● What to do: Leaving the pictures aside, transcribe only and exactly the lines from the one with "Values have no" through the end of the entries, both included.

● Given records:
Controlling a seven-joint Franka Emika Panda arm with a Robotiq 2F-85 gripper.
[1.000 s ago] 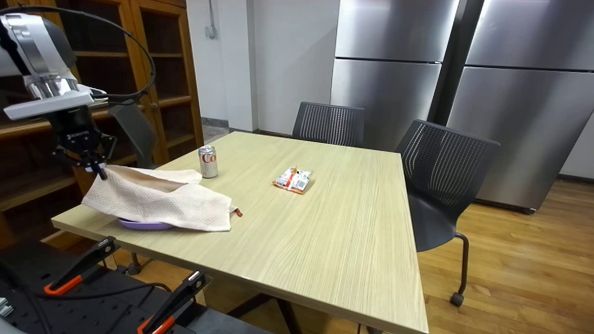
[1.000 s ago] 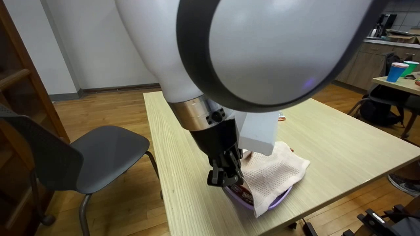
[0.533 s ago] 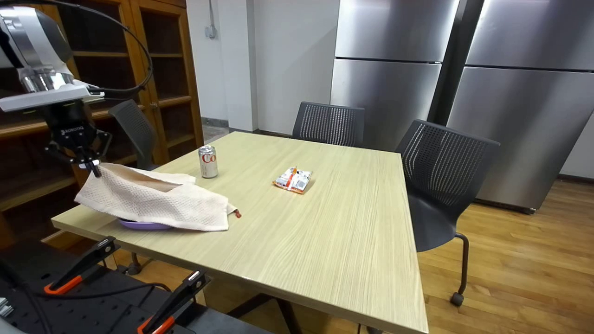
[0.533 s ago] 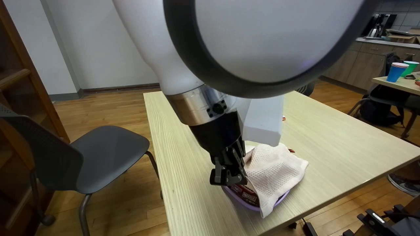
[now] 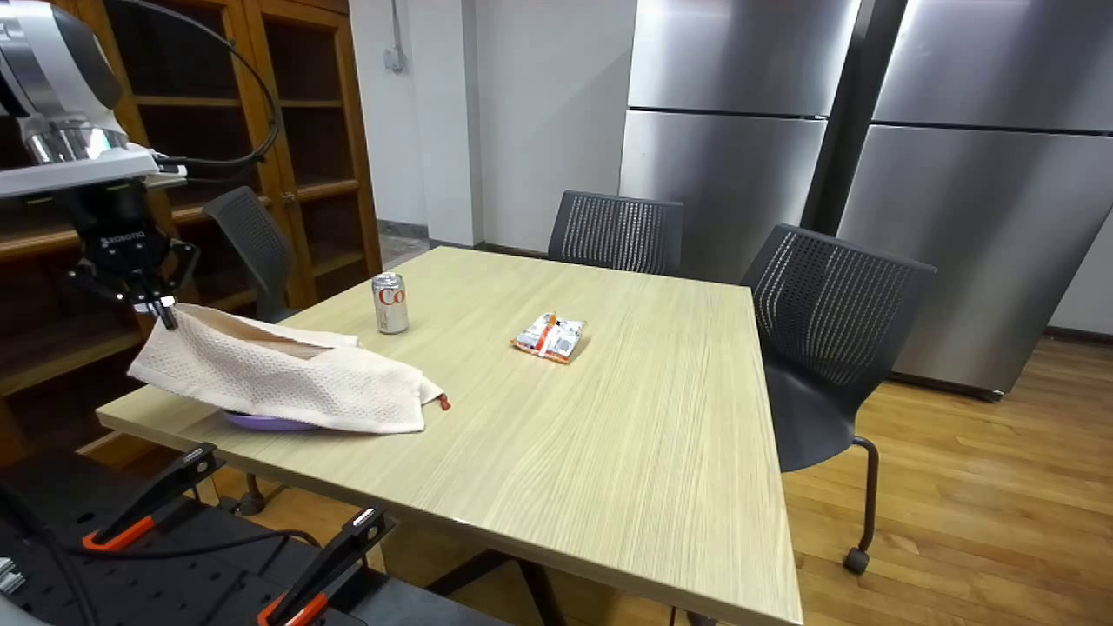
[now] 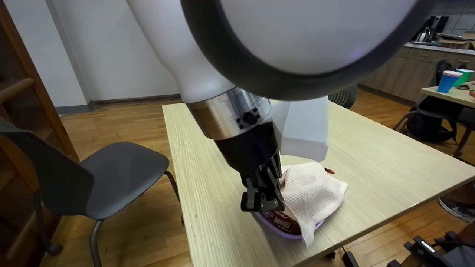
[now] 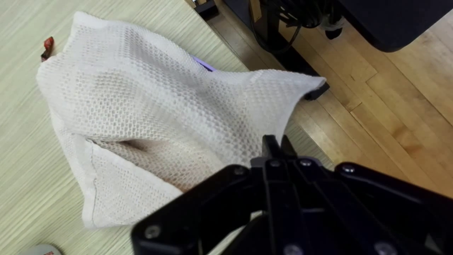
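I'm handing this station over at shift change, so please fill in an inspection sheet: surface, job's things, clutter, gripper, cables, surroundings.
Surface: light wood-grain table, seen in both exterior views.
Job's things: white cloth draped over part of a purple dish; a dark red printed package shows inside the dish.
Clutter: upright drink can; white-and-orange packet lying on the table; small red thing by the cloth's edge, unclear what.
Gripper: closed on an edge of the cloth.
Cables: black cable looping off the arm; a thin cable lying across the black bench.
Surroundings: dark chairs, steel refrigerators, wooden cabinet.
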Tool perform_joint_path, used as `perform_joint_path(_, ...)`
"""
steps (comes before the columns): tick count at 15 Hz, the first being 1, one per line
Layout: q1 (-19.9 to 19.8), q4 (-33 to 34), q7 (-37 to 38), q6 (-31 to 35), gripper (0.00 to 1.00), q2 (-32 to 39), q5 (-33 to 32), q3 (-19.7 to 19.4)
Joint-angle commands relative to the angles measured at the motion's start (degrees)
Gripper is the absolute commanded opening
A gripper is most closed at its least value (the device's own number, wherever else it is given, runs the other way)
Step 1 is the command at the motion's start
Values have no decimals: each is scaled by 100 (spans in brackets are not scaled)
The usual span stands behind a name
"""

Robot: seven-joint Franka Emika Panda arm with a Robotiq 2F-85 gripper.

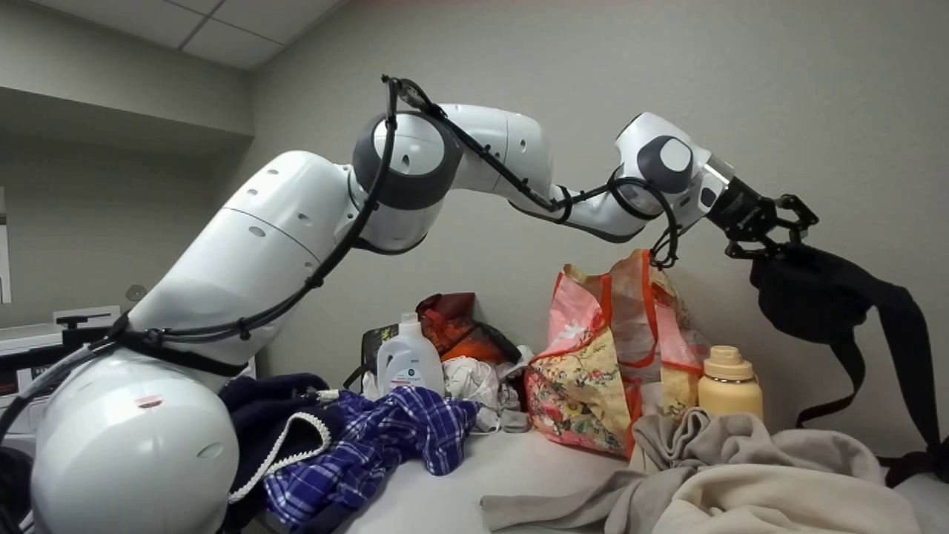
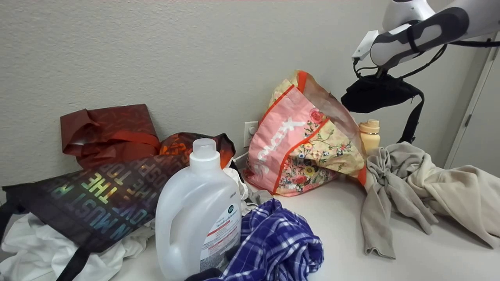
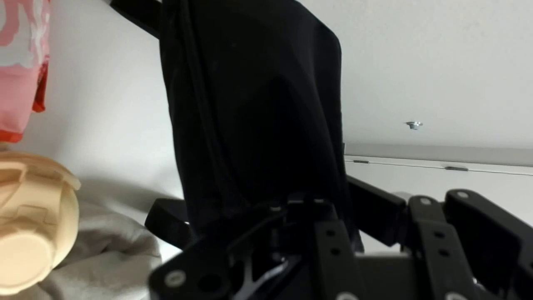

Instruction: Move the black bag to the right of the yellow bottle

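Grey wall [image 1: 556,67] behind the yellow bottle [image 1: 730,387], pale counter [image 1: 415,497] under it. Claw [image 1: 784,247] is pinched tight on the black bag [image 1: 812,297], dangling it above and right of the bottle. Honestly, something that limp could swing and tip the bottle if lowered too close, or its strap [image 1: 909,345] might snag the beige cloth [image 1: 786,497] beside it.
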Motion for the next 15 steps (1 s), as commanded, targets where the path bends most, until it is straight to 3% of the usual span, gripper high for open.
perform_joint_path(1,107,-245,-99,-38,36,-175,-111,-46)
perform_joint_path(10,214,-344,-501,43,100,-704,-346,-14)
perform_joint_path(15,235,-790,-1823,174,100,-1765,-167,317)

● Answer:
Values have no decimals: each is scaled by 100 (spans in brackets are not scaled)
The usual span stands behind a name
"""

Robot: seven-joint Franka Emika Panda arm with a Robotiq 2F-85 gripper.


Instruction: Move the black bag to the right of the yellow bottle

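Grey wall [image 1: 556,67] behind the yellow bottle [image 1: 730,387], pale counter [image 1: 415,497] under it. Claw [image 1: 784,247] is pinched tight on the black bag [image 1: 812,297], dangling it above and right of the bottle. Honestly, something that limp could swing and tip the bottle if lowered too close, or its strap [image 1: 909,345] might snag the beige cloth [image 1: 786,497] beside it.
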Motion for the next 15 steps (1 s), as commanded, targets where the path bends most, until it is straight to 3% of the usual span, gripper high for open.
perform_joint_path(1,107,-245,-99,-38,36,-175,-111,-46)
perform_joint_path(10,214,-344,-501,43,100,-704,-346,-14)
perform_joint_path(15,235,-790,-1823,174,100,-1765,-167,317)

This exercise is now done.